> Exercise description: Would you write the data out once more, exactly as it is?

┌─ Records for this task

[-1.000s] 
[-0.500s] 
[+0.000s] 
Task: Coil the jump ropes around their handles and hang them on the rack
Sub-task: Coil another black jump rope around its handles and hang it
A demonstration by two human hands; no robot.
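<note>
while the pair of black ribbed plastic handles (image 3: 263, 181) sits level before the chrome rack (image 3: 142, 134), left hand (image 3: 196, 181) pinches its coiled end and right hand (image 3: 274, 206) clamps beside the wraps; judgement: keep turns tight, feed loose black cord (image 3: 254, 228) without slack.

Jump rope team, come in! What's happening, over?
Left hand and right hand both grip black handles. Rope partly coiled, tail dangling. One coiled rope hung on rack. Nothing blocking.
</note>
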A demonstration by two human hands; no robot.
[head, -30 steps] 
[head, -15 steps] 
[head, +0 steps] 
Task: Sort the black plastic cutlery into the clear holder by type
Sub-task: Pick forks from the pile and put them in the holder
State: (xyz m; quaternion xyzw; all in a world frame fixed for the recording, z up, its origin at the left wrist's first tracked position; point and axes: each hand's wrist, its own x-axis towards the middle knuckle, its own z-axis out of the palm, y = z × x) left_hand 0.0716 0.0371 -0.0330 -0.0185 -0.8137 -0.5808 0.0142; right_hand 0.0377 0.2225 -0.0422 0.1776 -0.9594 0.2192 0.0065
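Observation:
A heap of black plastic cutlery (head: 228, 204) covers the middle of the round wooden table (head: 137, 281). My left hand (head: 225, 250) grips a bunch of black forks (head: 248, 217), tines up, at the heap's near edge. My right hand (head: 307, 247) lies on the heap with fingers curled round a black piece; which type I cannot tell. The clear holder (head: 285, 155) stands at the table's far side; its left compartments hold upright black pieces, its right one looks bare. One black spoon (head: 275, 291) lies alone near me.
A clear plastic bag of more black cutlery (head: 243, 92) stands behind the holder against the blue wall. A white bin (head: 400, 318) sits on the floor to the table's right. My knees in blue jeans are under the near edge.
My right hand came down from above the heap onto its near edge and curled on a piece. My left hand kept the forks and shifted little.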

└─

> Reply:
[-1.000s] 
[-0.500s] 
[+0.000s] 
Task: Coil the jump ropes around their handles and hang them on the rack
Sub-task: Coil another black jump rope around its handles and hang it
A demonstration by two human hands; no robot.
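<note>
while the pair of black ribbed plastic handles (image 3: 263, 181) sits level before the chrome rack (image 3: 142, 134), left hand (image 3: 196, 181) pinches its coiled end and right hand (image 3: 274, 206) clamps beside the wraps; judgement: keep turns tight, feed loose black cord (image 3: 254, 228) without slack.

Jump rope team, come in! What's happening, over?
Left hand and right hand both grip black handles. Rope partly coiled, tail dangling. One coiled rope hung on rack. Nothing blocking.
</note>
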A demonstration by two human hands; no robot.
[head, -30 steps] 
[head, -15 steps] 
[head, +0 steps] 
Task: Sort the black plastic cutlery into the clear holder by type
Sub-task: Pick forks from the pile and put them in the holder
State: (xyz m; quaternion xyzw; all in a world frame fixed for the recording, z up, its origin at the left wrist's first tracked position; point and axes: each hand's wrist, its own x-axis towards the middle knuckle, its own z-axis out of the palm, y = z × x) left_hand 0.0716 0.0371 -0.0330 -0.0185 -0.8137 -0.5808 0.0142; right_hand 0.0377 0.2225 -0.0422 0.1776 -0.9594 0.2192 0.0065
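Observation:
A heap of black plastic cutlery (head: 228, 204) covers the middle of the round wooden table (head: 137, 281). My left hand (head: 225, 250) grips a bunch of black forks (head: 248, 217), tines up, at the heap's near edge. My right hand (head: 307, 247) lies on the heap with fingers curled round a black piece; which type I cannot tell. The clear holder (head: 285, 155) stands at the table's far side; its left compartments hold upright black pieces, its right one looks bare. One black spoon (head: 275, 291) lies alone near me.
A clear plastic bag of more black cutlery (head: 243, 92) stands behind the holder against the blue wall. A white bin (head: 400, 318) sits on the floor to the table's right. My knees in blue jeans are under the near edge.
My right hand came down from above the heap onto its near edge and curled on a piece. My left hand kept the forks and shifted little.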

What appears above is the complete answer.